Exercise details >>
Wherever a picture appears in the listing, leave it out, and copy the rest exactly.

*** Block opens ***

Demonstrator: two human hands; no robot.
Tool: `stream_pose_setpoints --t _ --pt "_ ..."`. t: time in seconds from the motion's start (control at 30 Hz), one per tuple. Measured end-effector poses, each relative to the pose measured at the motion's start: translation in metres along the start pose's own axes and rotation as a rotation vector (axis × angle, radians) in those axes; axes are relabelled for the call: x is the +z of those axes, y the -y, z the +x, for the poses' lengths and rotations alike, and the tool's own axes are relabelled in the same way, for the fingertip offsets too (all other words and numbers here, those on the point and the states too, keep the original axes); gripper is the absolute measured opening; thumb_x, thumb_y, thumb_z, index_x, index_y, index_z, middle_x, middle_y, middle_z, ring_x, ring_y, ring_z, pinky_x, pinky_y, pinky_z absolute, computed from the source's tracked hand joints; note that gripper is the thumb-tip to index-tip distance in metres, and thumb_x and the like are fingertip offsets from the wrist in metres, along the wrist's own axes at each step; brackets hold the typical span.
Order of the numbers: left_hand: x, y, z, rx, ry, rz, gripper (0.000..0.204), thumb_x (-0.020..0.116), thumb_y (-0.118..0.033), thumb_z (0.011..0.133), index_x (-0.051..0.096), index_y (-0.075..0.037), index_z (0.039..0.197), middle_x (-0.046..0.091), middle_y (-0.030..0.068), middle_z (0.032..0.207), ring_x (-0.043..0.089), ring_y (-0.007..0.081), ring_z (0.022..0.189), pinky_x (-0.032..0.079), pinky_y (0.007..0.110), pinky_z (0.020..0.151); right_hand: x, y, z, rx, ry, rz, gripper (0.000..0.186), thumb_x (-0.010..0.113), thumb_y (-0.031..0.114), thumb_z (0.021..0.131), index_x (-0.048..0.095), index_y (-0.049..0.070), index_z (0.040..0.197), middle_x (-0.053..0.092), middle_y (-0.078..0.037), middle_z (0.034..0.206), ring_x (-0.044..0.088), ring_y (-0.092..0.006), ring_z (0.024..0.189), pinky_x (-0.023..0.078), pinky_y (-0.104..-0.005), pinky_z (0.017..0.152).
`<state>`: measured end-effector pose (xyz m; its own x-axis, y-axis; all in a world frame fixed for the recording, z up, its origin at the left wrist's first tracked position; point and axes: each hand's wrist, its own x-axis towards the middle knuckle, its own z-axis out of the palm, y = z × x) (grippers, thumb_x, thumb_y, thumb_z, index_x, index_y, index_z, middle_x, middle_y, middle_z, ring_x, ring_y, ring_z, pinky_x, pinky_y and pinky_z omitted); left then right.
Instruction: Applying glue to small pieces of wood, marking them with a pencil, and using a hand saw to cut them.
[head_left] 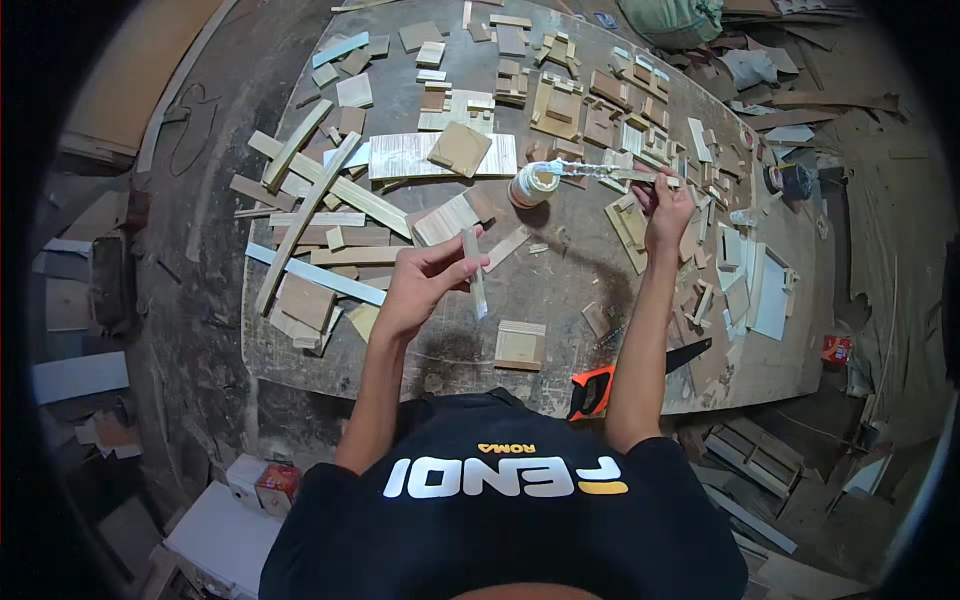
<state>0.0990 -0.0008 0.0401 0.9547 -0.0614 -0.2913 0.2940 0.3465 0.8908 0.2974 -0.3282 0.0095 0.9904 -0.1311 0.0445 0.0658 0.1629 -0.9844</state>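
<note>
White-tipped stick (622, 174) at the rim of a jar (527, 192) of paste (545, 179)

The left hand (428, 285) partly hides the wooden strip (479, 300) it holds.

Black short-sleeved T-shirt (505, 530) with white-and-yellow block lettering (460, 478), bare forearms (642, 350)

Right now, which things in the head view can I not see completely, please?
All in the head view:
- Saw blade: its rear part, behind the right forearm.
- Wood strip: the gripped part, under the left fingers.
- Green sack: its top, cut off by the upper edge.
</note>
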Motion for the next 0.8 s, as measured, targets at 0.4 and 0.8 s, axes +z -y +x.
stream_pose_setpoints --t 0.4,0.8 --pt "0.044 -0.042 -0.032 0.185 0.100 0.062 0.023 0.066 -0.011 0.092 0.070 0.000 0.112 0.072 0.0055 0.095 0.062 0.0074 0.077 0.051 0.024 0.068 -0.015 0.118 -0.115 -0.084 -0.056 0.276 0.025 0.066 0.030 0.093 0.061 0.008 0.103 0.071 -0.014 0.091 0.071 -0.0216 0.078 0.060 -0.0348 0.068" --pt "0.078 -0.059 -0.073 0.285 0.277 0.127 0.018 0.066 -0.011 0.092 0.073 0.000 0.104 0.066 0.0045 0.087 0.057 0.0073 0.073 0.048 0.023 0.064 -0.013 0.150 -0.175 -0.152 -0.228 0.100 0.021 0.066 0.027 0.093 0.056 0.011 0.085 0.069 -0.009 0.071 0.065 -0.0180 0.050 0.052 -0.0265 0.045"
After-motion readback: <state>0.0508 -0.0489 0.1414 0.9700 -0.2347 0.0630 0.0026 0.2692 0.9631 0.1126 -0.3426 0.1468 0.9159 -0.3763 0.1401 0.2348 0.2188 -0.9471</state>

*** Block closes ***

Result of the task >>
Demonstrator: two human hands; no robot.
Tool: `stream_pose_setpoints --t _ --pt "_ ..."`. t: time in seconds from the motion's start (control at 30 Hz), one per tuple. Measured end-effector poses, each relative to the pose measured at the motion's start: translation in metres along the start pose's own axes and rotation as a rotation vector (axis × angle, radians) in those axes; axes are relabelled for the call: x is the +z of those axes, y the -y, z the +x, for the poses' lengths and rotations alike, and the tool's own axes are relabelled in the same way, for the fingertip offsets too (all other words and numbers here, those on the point and the states too, keep the original axes); gripper is the absolute measured opening; thumb_x, thumb_y, thumb_z, index_x, index_y, index_z, middle_x, middle_y, middle_z, ring_x, ring_y, ring_z, pinky_x, pinky_y, pinky_z absolute, computed from the source's tracked hand joints; note that gripper is the thumb-tip to index-tip distance in metres, and thumb_x and the like are fingertip offsets from the wrist in metres, along the wrist's own axes at each step; brackets hold the typical span.
Order of the numbers: left_hand: x, y, z, rx, ry, rz, gripper (0.000..0.204), thumb_x (-0.020..0.116), thumb_y (-0.118..0.033), thumb_z (0.011..0.133), index_x (-0.051..0.096), index_y (-0.075..0.037), index_z (0.039..0.197), middle_x (-0.046..0.091), middle_y (-0.030..0.068), middle_z (0.032..0.207), ring_x (-0.043..0.089), ring_y (-0.007..0.081), ring_z (0.022..0.189), pinky_x (-0.032..0.079), pinky_y (0.007..0.110), pinky_z (0.020..0.151); right_hand: x, y, z, rx, ry, rz, gripper (0.000..0.186), thumb_x (-0.010..0.113), thumb_y (-0.031..0.114), thumb_z (0.021..0.131), index_x (-0.048..0.095), index_y (-0.049..0.070), index_z (0.040..0.197), middle_x (-0.053..0.092), middle_y (-0.078..0.037), middle_z (0.034..0.206), ring_x (-0.044..0.088), ring_y (-0.092..0.006), ring_z (0.024..0.189), pinky_x (-0.023..0.078), pinky_y (-0.104..-0.005), pinky_z (0.017..0.152).
`<state>`: measured end-effector pose (xyz m; its own x-axis, y-axis; all in a world frame fixed for the recording, z up, its origin at the left wrist's first tracked position; point and axes: each hand's wrist, its own x-axis towards the middle knuckle, its own z-axis out of the palm, y = z × x) (grippers, thumb_x, thumb_y, thumb_z, index_x, index_y, index_z, middle_x, middle_y, middle_z, ring_x, ring_y, ring_z, pinky_x, pinky_y and pinky_z omitted); left then right.
Instruction: Applying glue to small pieces of wood, marking them with a pencil, and using a hand saw to cut them.
[head_left] 
<state>0.0990 -0.0008 0.0401 0.9547 -0.0614 -0.2913 0.2940 0.3465 0.8908 0.2974 -0.3282 0.0095 0.9904 -0.1311 0.0445 0.0658 0.1629 -0.9844</state>
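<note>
White-tipped stick (622, 174) at the rim of a jar (527, 192) of paste (545, 179)

The left hand (428, 285) partly hides the wooden strip (479, 300) it holds.

Black short-sleeved T-shirt (505, 530) with white-and-yellow block lettering (460, 478), bare forearms (642, 350)

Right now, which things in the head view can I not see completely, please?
All in the head view:
- Saw blade: its rear part, behind the right forearm.
- Wood strip: the gripped part, under the left fingers.
- Green sack: its top, cut off by the upper edge.
</note>
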Motion for the next 0.8 s, as measured, targets at 0.4 and 0.8 s, axes +z -y +x.
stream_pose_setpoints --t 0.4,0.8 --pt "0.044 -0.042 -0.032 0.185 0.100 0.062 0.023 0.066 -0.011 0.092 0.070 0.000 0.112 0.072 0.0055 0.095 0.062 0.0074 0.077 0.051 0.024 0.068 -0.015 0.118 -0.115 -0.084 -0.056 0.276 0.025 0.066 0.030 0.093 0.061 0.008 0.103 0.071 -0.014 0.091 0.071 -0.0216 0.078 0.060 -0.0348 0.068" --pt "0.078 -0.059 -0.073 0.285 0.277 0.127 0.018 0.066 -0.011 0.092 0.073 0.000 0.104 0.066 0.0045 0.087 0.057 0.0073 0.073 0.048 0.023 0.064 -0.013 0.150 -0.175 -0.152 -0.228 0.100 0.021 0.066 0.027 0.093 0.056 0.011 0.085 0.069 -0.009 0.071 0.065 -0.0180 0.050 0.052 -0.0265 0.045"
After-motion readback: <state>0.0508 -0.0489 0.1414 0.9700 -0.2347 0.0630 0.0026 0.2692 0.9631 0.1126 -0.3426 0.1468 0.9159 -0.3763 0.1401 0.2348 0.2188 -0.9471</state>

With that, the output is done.